- **WHAT THE EXERCISE ASKS**:
Nothing but the lines from the top of the data to the line holding "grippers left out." should be printed, word for word and both ends included; leave the pictures out.

- **PROVIDED DATA**:
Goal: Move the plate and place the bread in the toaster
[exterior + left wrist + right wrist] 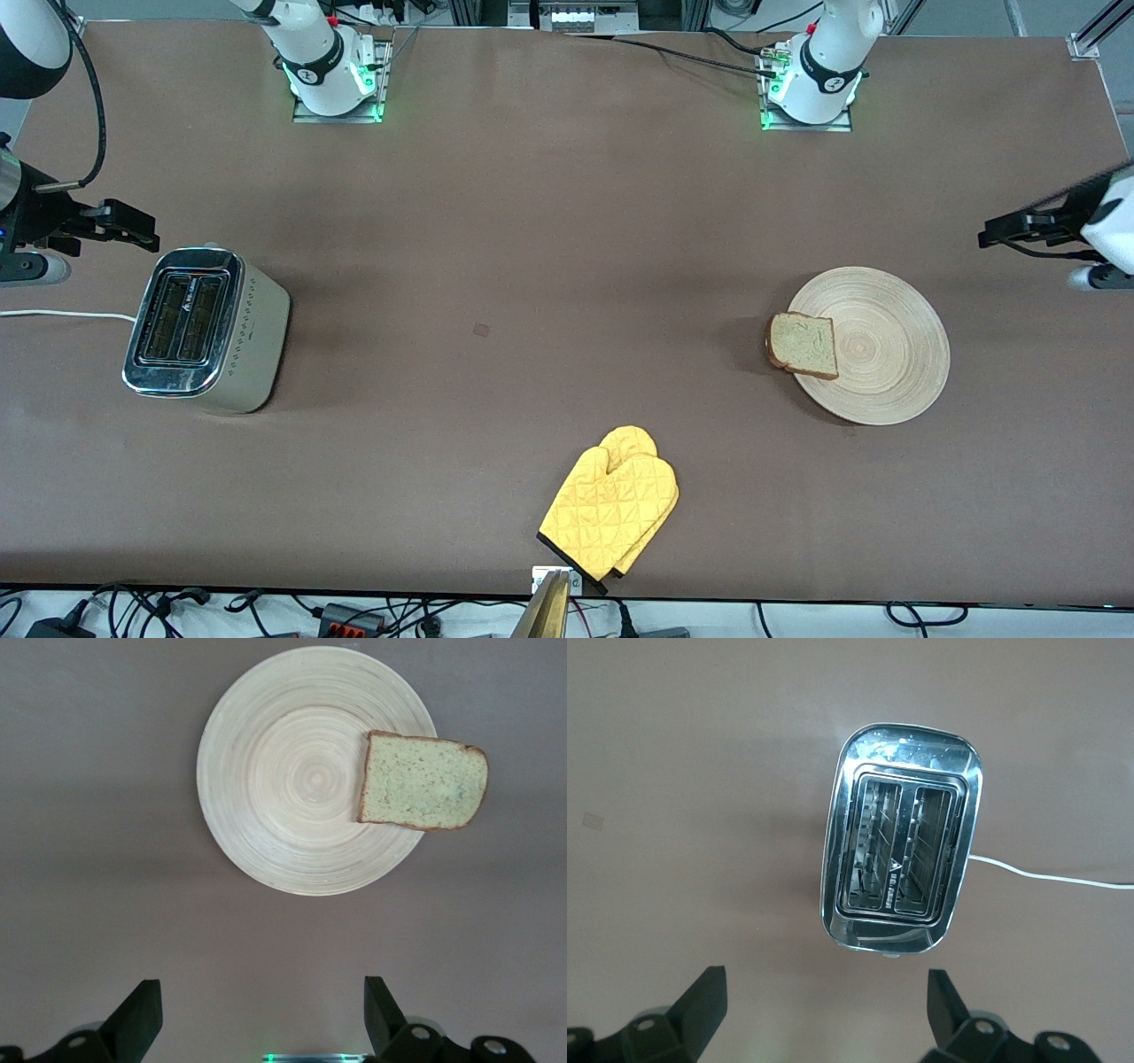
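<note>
A pale, speckled slice of bread [803, 345] with a dark crust overhangs the rim of the ringed wooden plate [886, 354] at the front view's right, well apart from the chrome-topped toaster [205, 330] at its left. The left gripper [1001, 232] and right gripper [133, 232] hover above the surface, jaws released. Best, likely, to grip the plate's bare rim and slide it level.
</note>
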You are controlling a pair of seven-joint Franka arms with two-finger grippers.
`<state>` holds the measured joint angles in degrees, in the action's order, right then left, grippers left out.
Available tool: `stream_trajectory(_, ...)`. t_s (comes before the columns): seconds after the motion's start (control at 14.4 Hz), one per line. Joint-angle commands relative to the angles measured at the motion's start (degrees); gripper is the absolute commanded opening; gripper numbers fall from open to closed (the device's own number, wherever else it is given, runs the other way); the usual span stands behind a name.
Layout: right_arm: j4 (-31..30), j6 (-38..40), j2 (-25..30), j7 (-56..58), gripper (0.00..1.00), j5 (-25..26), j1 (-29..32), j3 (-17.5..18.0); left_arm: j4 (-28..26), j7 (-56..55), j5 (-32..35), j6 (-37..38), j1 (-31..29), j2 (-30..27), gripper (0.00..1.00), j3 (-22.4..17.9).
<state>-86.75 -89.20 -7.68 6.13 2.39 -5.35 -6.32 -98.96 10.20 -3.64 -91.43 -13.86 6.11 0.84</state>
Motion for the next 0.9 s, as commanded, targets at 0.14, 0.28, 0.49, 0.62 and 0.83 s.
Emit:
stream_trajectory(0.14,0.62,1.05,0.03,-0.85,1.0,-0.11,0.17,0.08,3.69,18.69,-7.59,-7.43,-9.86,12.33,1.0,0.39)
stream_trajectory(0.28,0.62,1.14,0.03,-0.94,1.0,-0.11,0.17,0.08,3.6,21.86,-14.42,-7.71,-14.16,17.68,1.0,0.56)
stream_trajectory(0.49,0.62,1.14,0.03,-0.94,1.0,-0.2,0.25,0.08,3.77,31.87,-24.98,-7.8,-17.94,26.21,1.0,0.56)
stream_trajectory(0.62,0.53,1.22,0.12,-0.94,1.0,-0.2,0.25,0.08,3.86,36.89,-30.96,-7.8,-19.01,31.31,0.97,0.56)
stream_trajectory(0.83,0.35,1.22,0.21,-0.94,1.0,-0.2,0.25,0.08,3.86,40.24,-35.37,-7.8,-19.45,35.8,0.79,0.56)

- **RESPONSE**:
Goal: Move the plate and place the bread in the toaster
[exterior + left wrist + right wrist] 
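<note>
A pale, speckled slice of bread [803, 345] with a dark crust overhangs the rim of the ringed wooden plate [886, 354] at the front view's right, well apart from the chrome-topped toaster [205, 330] at its left. The left gripper [1001, 232] and right gripper [133, 232] hover above the surface, jaws released. Best, likely, to grip the plate's bare rim and slide it level.
</note>
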You are controlling a pair of seven-joint Franka arms with two-finger grippers.
`<state>` holds the measured joint angles in degrees, in the action's order, right then left, grippers left out.

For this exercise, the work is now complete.